Раздеваясь, он почувствовал, что стал хуже за этот день. Он так себе и сказал в двух словах: «Стал хуже…» Это было новое, неожиданное чувство — он бы не мог сказать, почему хуже и хуже чего. Раньше он вроде бы не бывал ни хуже, ни лучше — был Левой. Сегодня же — «Стал хуже…» — сказал он себе и почему-то испытал при этом почти удовлетворение. Он стал хуже неясно чего и, содрогаясь от холодных простынь, как бы махнул на себя, на все рукой. «Ну и ладно», — сказал он себе. И еще раз, для полноты, и на самом деле махнул рукой, тоже не вполне сознавая на что; закрыл глаза — голова закружилась, кровать раза два провернулась вокруг как бы оси… И Лева пропал, его уже не было.

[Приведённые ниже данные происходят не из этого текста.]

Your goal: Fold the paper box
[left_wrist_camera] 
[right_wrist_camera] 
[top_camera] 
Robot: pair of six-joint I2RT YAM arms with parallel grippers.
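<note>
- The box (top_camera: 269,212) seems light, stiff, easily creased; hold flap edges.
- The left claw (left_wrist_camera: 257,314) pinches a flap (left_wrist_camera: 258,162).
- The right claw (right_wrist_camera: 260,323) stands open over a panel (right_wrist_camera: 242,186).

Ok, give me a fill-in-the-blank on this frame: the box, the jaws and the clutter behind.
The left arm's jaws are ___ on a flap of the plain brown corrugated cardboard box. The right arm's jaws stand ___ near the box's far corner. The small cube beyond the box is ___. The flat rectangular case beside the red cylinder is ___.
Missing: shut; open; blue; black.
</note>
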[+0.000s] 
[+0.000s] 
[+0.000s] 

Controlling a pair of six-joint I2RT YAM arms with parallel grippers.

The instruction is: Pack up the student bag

Проснулся же Лева до странности пустым и свободным и будто ничего не мог вспомнить. И если какая-нибудь тень картинки вдруг появлялась в его мозгу, он почти искренне не мог сказать, было ли то, откуда картинка и тень, на самом деле, или это отблеск полузабытого сна, кошмара, или ничего на самом деле не было.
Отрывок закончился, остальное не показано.